BOC member Dr. Robert Cohen, a Manhattan physician and expert on prison health and mental health care, vocally supported JAC’s petition. At this June meeting, he called the use of solitary “dangerous,” especially for people with mental illness and adolescents, who are confined in punitive segregation at particularly high rates. “During the past three years,” he pointed out, ”the percentage of prisoners languishing in solitary confinement has increased dramatically, without benefit in terms of decreased violence or increased safety on Rikers Island,” either for corrections officers or the prisoners themselves.
Dr. Cohen’s statement rings especially true after the release of the most recent BOC report in October, one month after the first report was published. Providing new information about the suffering of mentally ill youth placed in solitary confinement, the report describes the experiences of three adolescent boys at Rikers Island, each held in punitive segregation for more than 200 days, each suffering from mental illness. Youth and adolescents are among the most vulnerable populations in New York’s jail system; the report makes clear, however, that segregating mentally ill youth as a form of punishment is both negligent and dangerous. The city has yet to respond to this latest criticism of solitary confinement.

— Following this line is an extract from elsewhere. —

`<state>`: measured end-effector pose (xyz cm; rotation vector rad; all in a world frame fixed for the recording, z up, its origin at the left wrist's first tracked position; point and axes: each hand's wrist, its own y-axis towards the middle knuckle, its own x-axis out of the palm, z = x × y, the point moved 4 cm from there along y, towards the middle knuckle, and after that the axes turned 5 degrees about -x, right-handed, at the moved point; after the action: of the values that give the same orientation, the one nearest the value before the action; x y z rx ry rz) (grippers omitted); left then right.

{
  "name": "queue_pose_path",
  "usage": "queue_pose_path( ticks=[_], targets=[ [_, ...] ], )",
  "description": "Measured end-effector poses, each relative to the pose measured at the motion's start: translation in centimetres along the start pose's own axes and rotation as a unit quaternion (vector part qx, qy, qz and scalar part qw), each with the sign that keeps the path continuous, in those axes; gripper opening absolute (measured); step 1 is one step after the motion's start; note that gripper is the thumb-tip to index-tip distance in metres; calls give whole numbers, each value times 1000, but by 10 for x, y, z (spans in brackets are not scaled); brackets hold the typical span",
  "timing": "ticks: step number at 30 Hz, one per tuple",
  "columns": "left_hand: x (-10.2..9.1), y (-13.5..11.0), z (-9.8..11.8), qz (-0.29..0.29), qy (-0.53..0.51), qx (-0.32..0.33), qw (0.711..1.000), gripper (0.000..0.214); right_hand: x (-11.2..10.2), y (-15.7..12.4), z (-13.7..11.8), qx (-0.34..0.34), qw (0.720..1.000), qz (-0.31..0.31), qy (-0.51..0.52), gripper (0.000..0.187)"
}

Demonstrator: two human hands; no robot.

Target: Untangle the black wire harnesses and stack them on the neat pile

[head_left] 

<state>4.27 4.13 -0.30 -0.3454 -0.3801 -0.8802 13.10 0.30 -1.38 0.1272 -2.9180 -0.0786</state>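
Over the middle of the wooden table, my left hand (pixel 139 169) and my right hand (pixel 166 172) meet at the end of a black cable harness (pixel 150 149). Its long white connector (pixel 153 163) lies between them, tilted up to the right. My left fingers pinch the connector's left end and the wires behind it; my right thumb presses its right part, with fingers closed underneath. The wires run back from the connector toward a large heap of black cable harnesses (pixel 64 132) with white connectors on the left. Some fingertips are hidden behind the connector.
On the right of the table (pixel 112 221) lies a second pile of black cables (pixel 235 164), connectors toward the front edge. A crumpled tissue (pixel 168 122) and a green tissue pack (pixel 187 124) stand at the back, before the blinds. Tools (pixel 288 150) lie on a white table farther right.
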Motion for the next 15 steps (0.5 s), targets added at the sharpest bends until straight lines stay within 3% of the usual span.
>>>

The consequences of time spent in solitary confinement are lengthy and harmful, Cohen and other experts say; they include negative effects on mental health, including severe depression, anxiety, hallucinations, paranoia, insomnia, and panic attacks. Furthermore, studies have shown that common patterns of depression, anxiety, anger, and suicidal thoughts often leave individuals more prone to unstable and violent behavior, which can in turn lead to higher rates of recidivism.